PMV Pharmaceuticals is the latest startup to load up with cash in an attempt to home in on one of the toughest targets in cancer biology: the tumor suppressor protein known as p53.
The company, headquartered in Cranbury, NJ, disclosed this morning that it has raised a $74 million Series B round from Topspin Biotech Fund, Euclidian Capital, InterWest Partners, OrbiMed Advisors, and Osage University Partners. PMV raised a $30 million Series A in 2014. The new cash will help PMV push into human clinical studies, though in its statement the startup didn’t say when those studies might begin.
PMV wants to treat cancer with small molecule drugs that protect a protein called p53. When p53 is functioning normally, it senses when a cell is dividing too fast and orders the cell to commit suicide. Its role as a cell’s first line of defense against cancer is why it’s often referred to as the “guardian of the genome.”
But in every type of cancer, p53 is shut down in one way or another; perhaps through a mutation of the p53 gene, perhaps because another gene is overriding the p53 signal. When p53 is nullified, cells rapidly replicate and form tumors in tissue or blood. A drug that protects p53 or restores its function could potentially have an impact on a broad range of cancers, which makes it tantalizing to drug makers.
So far, despite dozens of efforts, no one has brought a p53 drug to market. Still, drugmakers are trying. This Science article from 2016 highlights the different ways some of the newer startups, like San Diego-based Actavalon and Cleveland-based Z53 Therapeutics, are developing p53-related cancer drugs. Cambridge, MA-based Aileron Therapeutics is in the mix as well; clinicaltrials.gov shows two different early-stage trials underway for its experimental drug, ALRN-6924.

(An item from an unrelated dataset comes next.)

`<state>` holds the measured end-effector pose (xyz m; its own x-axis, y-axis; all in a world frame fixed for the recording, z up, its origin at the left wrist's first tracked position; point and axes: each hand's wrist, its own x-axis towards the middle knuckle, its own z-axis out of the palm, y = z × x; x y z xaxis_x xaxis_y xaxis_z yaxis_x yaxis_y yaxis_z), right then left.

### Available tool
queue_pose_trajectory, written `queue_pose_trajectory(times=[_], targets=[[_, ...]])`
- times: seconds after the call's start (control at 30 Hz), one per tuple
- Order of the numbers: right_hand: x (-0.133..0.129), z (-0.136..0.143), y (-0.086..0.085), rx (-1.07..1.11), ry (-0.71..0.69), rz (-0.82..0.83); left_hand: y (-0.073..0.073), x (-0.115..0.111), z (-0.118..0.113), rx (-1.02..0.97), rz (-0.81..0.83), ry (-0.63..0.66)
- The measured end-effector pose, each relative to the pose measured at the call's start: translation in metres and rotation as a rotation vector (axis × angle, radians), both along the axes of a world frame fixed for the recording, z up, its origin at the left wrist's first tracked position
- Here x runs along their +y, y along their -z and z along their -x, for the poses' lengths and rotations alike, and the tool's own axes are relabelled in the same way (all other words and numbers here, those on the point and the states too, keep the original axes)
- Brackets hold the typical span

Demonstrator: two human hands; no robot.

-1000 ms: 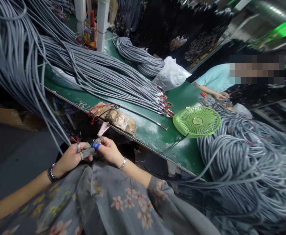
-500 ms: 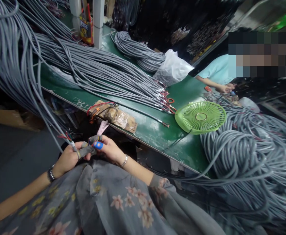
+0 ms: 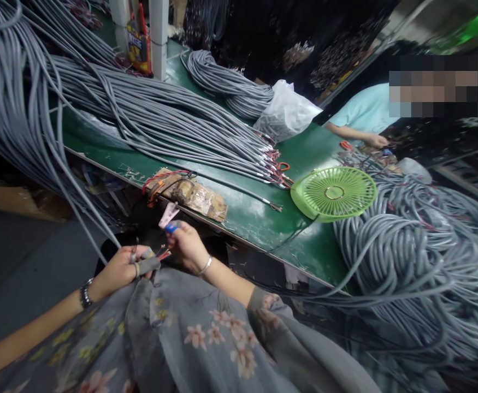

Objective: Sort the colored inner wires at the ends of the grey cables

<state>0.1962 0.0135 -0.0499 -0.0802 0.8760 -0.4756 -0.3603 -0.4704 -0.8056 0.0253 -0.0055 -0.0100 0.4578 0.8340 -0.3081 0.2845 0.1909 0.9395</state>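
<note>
My left hand (image 3: 118, 271), with grey covers on some fingers, is closed around the end of a grey cable (image 3: 108, 236). Several stripped coloured wires (image 3: 164, 253), orange, red and dark, stick out past its fingertips towards my right hand. My right hand (image 3: 187, 248) pinches a small pale pink two-pronged tool (image 3: 168, 215), shaped like a clip; its exact kind is unclear. A blue band (image 3: 172, 227) shows at my right thumb. The right hand is apart from the wires, near the bench's front edge.
On the green bench (image 3: 247, 229) lie rows of grey cables (image 3: 173, 112), a taped cardboard block (image 3: 200, 197) and a white plastic bag (image 3: 285, 112). A green fan (image 3: 334, 192) stands beside a large cable heap (image 3: 402, 256). Across the bench, a co-worker's hand (image 3: 376, 141) is at work.
My right hand has moved away from my left, taking the pink tool slightly up. The coloured wires now point right out of my left hand, which sits a little lower.
</note>
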Motion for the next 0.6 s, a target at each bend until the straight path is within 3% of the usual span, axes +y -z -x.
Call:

Like many of its peers, PMV wants to restore the function of mutated p53 with a drug, though it didn’t disclose exactly what its approach will be. The company was co-founded by Arnold Levine, a molecular biologist at the Institute for Advanced Study in Princeton, NJ, who helped discover p53 in 1979; Princeton University virologist Thomas Shenk; and CEO David Mack, former general partner at Alta Partners.